In questa danza tra due identità, umane e artistiche,
ci troviamo trasportati da una corrente calda ed armonica,
piena di significati multisfaccettati.
Due linee che si sfiorano, si incrociano, si accompagnano, verso l’infinito.
Il tuo volto è la mia immagine interiore.
In mezzo a bellissimi e antichi affreschi
troviamo, e riscopriamo, di fronte a noi parole e immagini
in un rapporto che è sempre stato pensato impossibile.

E quindi al di là degli accostamenti astratti dell’arte concettuale
non si è nemmeno tentato di superare questa scissione
sancita da millenni tra parola e immagine.
Il salto temporale tra l’antichità del sito e la proposta attualissima
crea un movimento che ci fa pensare ad una spirale
che genera un vortice propulsivo che ci fa viaggiare lontani.
Come in un sogno ci sembra di intravedere
che all’origine del linguaggio non c’era la consueta scissione
tra affetti ed espressione verbale, tra sentire e concetti.
La parola vera è quella che vibra e nel suono ci trasmette
una immagine indefinita, carica di sensazioni, vissuti, rapporto umano.
È così che, dopo mesi e mesi di silenzio e suoni non verbali,
nasce nell’essere umano la parola
in cui risuona il primo vagito del neonato.
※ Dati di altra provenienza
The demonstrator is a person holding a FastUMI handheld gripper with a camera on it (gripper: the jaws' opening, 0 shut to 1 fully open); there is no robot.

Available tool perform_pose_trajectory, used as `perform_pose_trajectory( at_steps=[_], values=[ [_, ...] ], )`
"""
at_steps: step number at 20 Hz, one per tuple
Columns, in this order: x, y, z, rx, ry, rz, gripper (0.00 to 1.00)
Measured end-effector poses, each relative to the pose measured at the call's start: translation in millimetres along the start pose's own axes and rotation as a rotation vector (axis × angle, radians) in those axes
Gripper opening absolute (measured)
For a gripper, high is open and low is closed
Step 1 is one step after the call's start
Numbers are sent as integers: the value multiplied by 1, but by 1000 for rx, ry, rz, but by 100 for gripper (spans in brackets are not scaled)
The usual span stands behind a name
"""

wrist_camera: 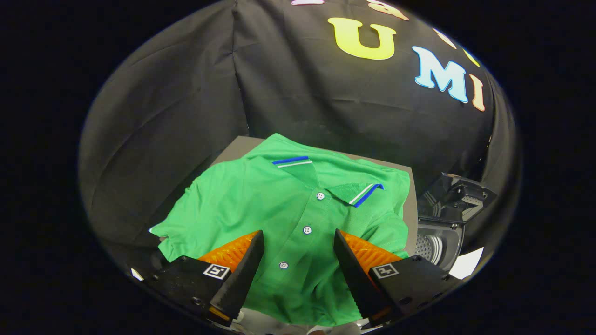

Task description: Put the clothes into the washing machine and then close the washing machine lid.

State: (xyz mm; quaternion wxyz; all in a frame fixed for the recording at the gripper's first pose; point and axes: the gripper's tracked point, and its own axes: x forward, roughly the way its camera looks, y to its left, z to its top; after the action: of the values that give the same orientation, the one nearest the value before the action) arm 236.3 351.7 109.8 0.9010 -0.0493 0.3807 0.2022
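Hovering open claw (298,260) over green shirt (284,209), washer (437,242) seemingly open

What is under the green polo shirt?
The green polo shirt lies on a grey table; anything beneath the cloth is covered. The open gripper hovers over its button placket.

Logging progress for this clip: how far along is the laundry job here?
Early. The washing machine lid already stands open. The green polo shirt lies spread on the table; the hand-held gripper is open over its button placket, not gripping. Left: grasping, loading, closing the lid.
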Motion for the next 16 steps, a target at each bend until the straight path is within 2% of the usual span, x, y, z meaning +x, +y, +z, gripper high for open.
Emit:
perform_pose_trajectory(
  at_steps=[6,13,16],
  values=[
    [17,0,-9,-33,28,-19,95],
    [15,0,-8,-58,39,-7,95],
    [15,-1,-7,-78,41,12,84]
  ],
)
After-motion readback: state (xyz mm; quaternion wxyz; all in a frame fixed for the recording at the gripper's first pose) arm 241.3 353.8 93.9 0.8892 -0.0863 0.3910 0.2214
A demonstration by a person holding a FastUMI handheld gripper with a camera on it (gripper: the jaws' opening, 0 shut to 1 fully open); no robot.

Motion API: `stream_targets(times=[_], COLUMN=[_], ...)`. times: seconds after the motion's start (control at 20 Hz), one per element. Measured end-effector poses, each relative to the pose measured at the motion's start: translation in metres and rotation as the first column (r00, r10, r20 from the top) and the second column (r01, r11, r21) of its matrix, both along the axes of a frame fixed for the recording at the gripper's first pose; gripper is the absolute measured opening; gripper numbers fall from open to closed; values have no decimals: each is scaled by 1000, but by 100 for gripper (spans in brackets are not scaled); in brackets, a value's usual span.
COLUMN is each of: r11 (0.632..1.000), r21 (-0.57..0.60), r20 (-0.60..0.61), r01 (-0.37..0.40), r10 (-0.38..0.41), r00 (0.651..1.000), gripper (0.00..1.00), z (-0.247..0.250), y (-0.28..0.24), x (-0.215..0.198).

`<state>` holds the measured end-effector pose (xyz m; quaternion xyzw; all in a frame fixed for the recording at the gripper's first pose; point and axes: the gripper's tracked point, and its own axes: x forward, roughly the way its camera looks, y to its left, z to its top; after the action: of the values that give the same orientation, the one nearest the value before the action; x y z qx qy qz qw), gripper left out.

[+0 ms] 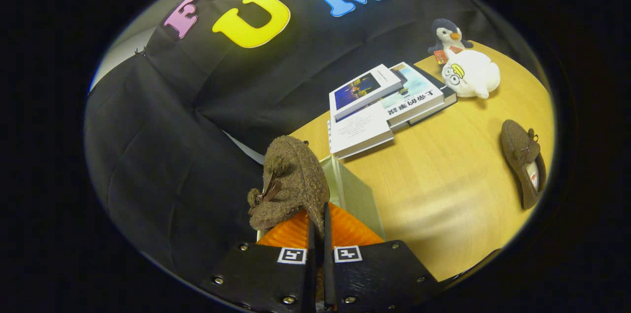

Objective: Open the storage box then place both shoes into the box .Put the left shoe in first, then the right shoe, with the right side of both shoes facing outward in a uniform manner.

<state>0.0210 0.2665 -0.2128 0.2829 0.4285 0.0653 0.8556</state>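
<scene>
Step in hand: first shoe going into the box. The claw [318, 234], bottom centre of the frame, is nearly closed, its two fingers pinching the rear edge of a brown fuzzy shoe [291, 180]; only a thin slit is left between them. The shoe hangs just ahead of the fingertips, toe pointing away, bow on its left flank.

Directly under and right of it sits the storage box [357, 194]: pale wall, lid looks already open. Can't see far enough inside to tell how deep the shoe is, or whether it touches the box.

I take the held one for the left shoe by task order; can't confirm from shape.

The second shoe [525, 162] lies on the desk [443, 194] at the right edge of the frame, well apart from the box, opening up.

Books [382, 106] are stacked just beyond the box, two plush toys [463, 64] at upper right.

Next move, my read: lower the shoe into the box with its right side facing outward, release, then reach for the other shoe. Risk: the heel pinch is thin, so the shoe may swing or twist on release.
</scene>
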Motion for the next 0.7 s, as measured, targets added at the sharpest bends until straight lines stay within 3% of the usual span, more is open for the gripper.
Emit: stream_targets(times=[0.7], r11=[1000], r21=[7], r20=[-220], r01=[2], r10=[0], r00=[975], gripper=[7], z=[-93], y=[83], x=[-31])
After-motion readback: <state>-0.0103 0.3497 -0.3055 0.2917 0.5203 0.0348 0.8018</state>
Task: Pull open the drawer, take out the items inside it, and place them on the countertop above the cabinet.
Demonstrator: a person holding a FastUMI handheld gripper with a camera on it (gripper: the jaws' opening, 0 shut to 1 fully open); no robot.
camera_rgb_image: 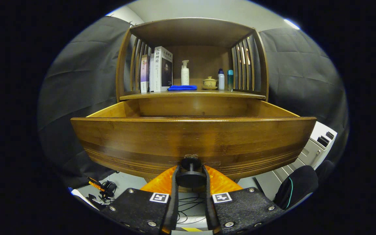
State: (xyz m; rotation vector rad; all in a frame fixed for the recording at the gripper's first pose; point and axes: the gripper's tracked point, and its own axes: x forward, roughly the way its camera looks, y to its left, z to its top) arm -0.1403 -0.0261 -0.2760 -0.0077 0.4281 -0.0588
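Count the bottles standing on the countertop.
3. A white pump bottle stands mid-shelf behind the blue cloth; two smaller bottles, one blue-capped and one teal, stand side by side right of the lidded cup. More may hide behind the books.

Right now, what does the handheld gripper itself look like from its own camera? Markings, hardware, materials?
The gripper has two broad, flat, dark textured finger plates fixed with silver screws at their corners. Each plate carries a square black-and-white fiducial marker near its inner front corner. Ahead of the plates sit translucent orange, ribbed finger sections, with long narrow pads running along their inner edges. No cables visible on the gripper itself.
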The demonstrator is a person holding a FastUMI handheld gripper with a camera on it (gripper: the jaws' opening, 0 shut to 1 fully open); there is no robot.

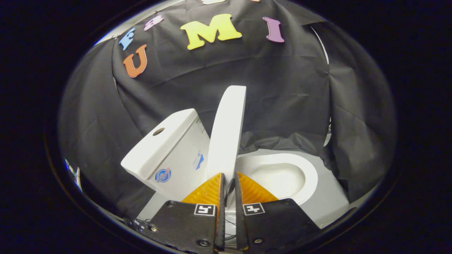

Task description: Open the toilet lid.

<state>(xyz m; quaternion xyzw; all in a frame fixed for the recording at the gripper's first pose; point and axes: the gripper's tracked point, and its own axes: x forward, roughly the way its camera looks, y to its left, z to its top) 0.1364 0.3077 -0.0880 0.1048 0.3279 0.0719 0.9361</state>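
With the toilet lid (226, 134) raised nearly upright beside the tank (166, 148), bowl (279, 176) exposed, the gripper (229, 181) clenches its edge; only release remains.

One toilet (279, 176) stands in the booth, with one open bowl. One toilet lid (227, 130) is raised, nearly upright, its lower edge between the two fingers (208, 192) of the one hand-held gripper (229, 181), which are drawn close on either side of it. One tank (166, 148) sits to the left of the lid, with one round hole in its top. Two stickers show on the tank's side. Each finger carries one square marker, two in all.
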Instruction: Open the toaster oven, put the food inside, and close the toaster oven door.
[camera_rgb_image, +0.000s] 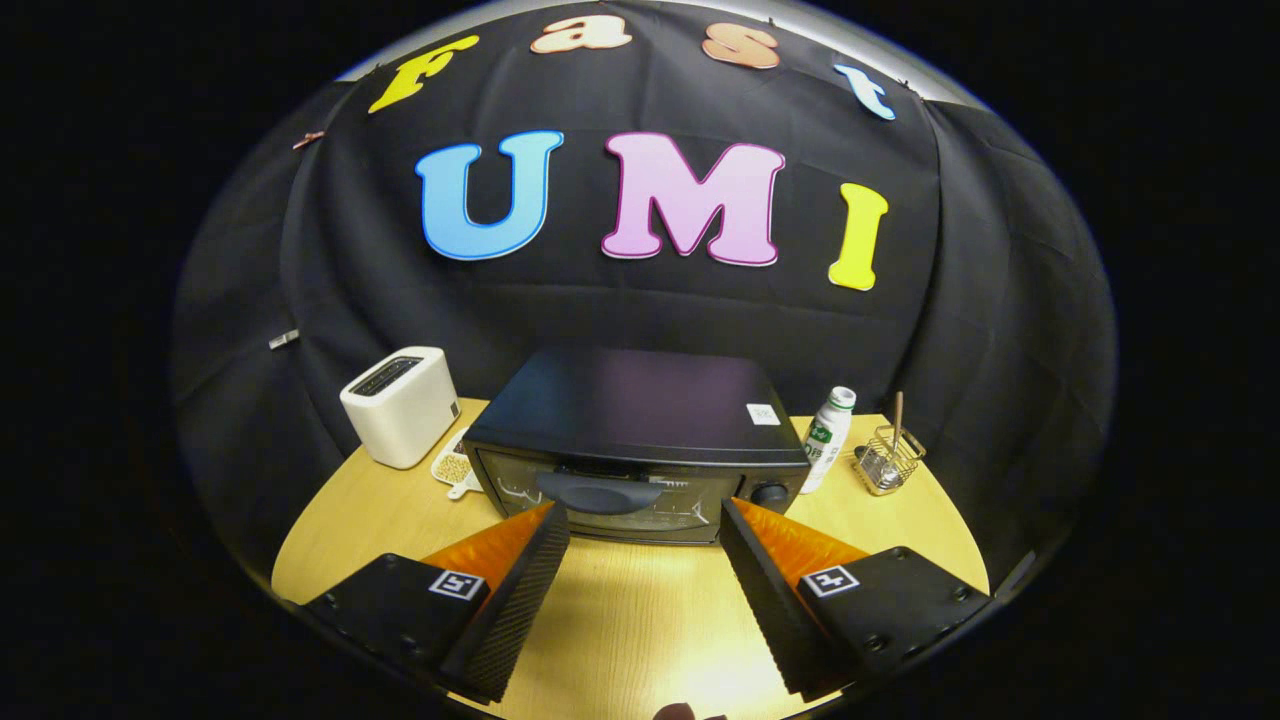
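Gripper view: jaws apart before toaster oven (640, 440)

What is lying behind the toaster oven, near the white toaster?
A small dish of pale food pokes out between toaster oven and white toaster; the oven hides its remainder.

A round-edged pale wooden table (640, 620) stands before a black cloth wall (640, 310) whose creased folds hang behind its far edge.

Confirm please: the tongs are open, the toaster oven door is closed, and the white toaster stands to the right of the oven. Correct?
Not quite. In the gripper view the white toaster stands to the left of the toaster oven. The tongs are open and the door is closed, as stated.
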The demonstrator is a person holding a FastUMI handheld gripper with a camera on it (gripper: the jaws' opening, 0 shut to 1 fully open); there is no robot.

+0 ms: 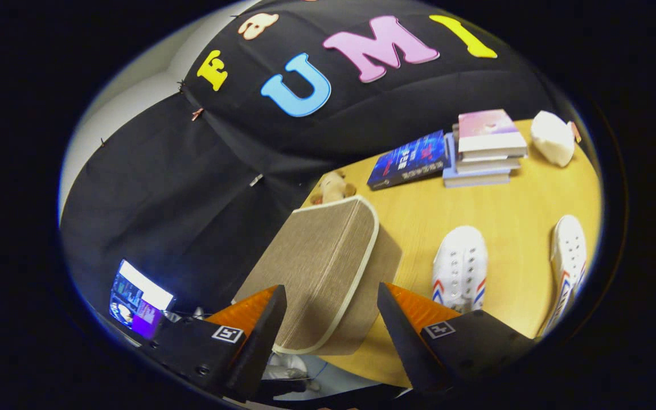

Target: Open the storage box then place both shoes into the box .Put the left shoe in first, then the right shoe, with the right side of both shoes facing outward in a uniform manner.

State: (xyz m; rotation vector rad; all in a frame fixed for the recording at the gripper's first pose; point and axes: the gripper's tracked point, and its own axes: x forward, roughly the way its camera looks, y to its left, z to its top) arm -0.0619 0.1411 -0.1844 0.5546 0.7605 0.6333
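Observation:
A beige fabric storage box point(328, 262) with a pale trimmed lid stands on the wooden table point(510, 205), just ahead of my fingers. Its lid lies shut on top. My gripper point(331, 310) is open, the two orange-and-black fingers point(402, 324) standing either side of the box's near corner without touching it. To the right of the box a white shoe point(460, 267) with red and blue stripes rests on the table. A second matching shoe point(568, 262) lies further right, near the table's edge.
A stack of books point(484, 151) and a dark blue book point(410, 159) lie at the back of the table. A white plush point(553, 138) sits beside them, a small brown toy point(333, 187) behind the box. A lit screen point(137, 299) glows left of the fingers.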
Se possiamo facilmente osservare che così accade
anche oggi per ogni bambino, in qualunque lingua,
possiamo immaginare che fu così all’inizio del genere umano.
Nasce la parola, che sia nell’Homo Sapiens o nel Neanderthal,
sappiamo che nasce sullo sfondo delle meravigliose pitture silenziose
che troviamo nelle grotte o su pareti rocciose riparate.
La grandiosa scoperta di Massimo Fagioli
sulla nascita dell’essere umano ci dice
che prima del vagito del neonato ci sono venti secondi di silenzio.
Venti secondi in cui tutti sospendiamo il fiato
per poi commuoverci in una emozione travolgente.